• [DATASET RECORDS]
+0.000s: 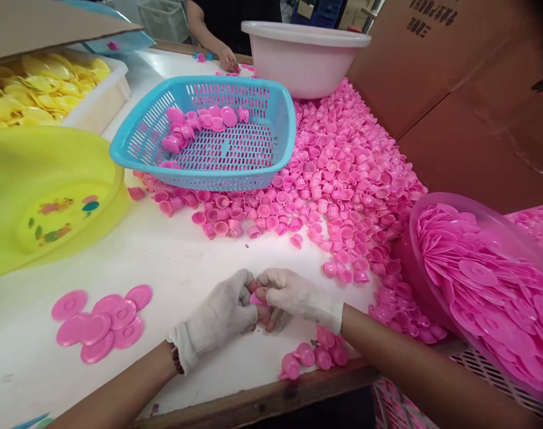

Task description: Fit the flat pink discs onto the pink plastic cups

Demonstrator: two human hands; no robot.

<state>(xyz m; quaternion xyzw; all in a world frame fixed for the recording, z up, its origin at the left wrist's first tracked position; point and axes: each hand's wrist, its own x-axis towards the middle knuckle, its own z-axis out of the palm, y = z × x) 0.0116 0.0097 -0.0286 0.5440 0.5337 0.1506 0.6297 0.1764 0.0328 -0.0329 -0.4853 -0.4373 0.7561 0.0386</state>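
Note:
My left hand (224, 313) and my right hand (293, 295), both in white fingerless-tipped gloves, meet above the white tabletop. Their fingers close around a small pink toy cup (256, 299), mostly hidden by the fingertips. Left of my hands, several pink toy saucers (95, 328) lie in a loose overlapping cluster. Close to the table's front edge, below my right wrist, sits a group of pink toy cups (322, 357). Beyond my hands spreads a big heap of the same cups (343, 173).
A blue basket (199, 179) holding pink pieces rests on the heap's left part. Around it are a yellow basin (110, 173), a tray of yellow pieces (105, 110), a pale pink basin (307, 65) and a tub of saucers (414, 262). Another person's hand (229, 59) works at the far side.

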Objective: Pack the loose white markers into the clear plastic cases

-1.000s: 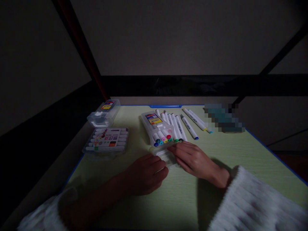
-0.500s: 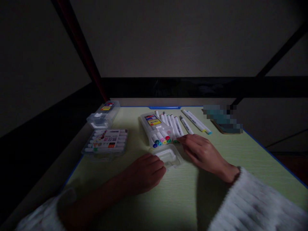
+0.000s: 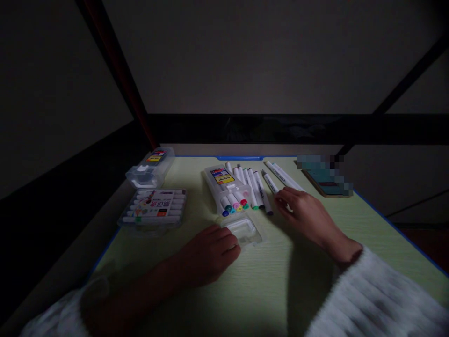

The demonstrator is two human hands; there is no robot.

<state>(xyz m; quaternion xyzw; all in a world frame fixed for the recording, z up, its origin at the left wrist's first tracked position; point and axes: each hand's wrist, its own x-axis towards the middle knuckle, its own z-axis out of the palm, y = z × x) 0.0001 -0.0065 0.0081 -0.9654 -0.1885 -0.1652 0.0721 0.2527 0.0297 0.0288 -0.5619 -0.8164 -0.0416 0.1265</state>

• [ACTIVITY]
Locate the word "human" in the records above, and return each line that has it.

• [TASK RESPONSE]
Demonstrator: two human hands; no robot.
The demonstrator is two human hands; there is no robot.

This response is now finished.